Ini merupakan angka tertinggi sejak Perang Dunia II, demikian dilaporkan Dana Anak-Anak Perserikatan Bangsa-Bangsa (United Nations Children's Fund/UNICEF) pada Jumat (17/6).

"Rekor tersebut adalah akibat langsung dari krisis yang berlanjut tanpa henti, termasuk konflik akut dan berlarut-larut seperti di Afghanistan, dan kerapuhan di negara-negara seperti Republik Demokratik Kongo atau Yaman, yang semuanya diperburuk oleh dampak destruktif dari perubahan iklim," ungkap laporan UNICEF.

Angka yang meningkat sebesar 2,2 juta pada 2021 itu meliputi 13,7 juta anak pengungsi dan pencari suaka serta hampir 22,8 juta pengungsi internal akibat konflik dan kekerasan, menurut rilis pers badan tersebut.

Anak-anak yang mengungsi karena guncangan iklim dan lingkungan serta bencana, dan mereka yang mengungsi pada 2022, termasuk karena konflik Rusia-Ukraina, belum tercatat dalam laporan itu.
Jumlah rekor tersebut adalah akibat langsung dari krisis yang berlanjut tanpa henti, termasuk "konflik akut dan berlarut-larut seperti di Afghanistan, dan kerapuhan di negara-negara seperti Republik Demokratik Kongo atau Yaman, yang semuanya diperburuk oleh dampak destruktif dari perubahan iklim," ungkap laporan itu


Direktur Eksekutif UNICEF Catherine Russell mengatakan bahwa dirinya berharap angka yang mengkhawatirkan ini akan menggerakkan pemerintah untuk mencegah anak-anak mengungsi dan memastikan mereka yang mengungsi mendapatkan akses untuk pendidikan, perlindungan, serta berbagai layanan penting lainnya.

Hanya separuh dari seluruh anak-anak pengungsi yang terdaftar di sekolah dasar dan kurang dari seperempat remaja pengungsi berada di sekolah menengah, dengan rekor jumlah anak-anak pengungsi dan telantar membutuhkan banyak dukungan dan layanan, seperti perawatan kesehatan, pendidikan, dan perlindungan, menurut laporan tersebut.

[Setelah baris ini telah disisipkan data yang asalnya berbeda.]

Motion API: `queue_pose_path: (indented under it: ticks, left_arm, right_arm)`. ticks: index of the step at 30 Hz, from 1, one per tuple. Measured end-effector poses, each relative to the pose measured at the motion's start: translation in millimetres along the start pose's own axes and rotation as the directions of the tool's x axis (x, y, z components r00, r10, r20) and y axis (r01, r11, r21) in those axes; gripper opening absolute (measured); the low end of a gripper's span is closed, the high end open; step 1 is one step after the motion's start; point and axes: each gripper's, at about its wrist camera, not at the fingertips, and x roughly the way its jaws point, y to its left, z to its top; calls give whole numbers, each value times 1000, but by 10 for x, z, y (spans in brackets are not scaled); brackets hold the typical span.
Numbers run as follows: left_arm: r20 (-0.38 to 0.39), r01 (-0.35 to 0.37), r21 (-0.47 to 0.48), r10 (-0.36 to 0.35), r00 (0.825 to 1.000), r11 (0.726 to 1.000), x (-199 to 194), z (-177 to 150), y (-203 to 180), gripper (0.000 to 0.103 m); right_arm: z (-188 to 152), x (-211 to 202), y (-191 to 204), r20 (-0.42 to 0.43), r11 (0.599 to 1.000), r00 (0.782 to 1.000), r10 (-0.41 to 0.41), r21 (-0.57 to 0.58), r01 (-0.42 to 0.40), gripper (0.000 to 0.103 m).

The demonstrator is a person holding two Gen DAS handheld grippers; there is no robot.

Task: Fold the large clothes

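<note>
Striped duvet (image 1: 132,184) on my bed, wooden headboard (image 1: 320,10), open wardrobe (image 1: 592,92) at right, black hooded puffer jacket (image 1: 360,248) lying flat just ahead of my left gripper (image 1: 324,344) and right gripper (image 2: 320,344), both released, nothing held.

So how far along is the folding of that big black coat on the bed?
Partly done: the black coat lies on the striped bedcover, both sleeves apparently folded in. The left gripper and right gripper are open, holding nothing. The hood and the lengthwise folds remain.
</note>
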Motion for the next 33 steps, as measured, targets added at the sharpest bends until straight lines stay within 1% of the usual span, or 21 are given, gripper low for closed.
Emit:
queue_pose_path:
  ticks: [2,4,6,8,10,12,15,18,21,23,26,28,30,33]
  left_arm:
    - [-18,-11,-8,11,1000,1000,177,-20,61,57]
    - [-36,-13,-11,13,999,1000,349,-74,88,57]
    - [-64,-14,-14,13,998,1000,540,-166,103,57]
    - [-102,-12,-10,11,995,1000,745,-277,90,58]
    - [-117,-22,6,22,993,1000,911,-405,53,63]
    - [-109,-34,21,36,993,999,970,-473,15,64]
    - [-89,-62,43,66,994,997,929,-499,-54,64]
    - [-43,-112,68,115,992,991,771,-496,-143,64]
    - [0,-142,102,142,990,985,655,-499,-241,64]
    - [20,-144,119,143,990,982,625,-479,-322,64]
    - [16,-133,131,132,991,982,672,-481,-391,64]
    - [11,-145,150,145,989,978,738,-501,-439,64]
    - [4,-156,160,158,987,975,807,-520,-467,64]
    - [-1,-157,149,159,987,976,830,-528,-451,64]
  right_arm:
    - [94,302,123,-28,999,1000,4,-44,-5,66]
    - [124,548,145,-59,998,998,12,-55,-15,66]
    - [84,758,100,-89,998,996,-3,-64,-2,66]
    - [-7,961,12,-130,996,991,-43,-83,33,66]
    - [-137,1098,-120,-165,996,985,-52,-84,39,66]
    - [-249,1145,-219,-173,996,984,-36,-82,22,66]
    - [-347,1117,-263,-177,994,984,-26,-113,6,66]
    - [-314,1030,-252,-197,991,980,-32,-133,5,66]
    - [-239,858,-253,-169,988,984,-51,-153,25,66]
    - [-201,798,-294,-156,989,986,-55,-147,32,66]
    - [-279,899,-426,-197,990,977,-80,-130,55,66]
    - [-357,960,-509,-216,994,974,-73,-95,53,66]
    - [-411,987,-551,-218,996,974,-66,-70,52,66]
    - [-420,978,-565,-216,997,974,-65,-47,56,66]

Anak-anak tanpa pendamping atau anak-anak yang terpisah, khususnya, menghadapi risiko tinggi akan perdagangan, eksploitasi, kekerasan, dan pelecehan, kata badan itu, seraya menambahkan bahwa secara global, anak-anak menyumbang sekitar 28 persen dari total korban perdagangan manusia.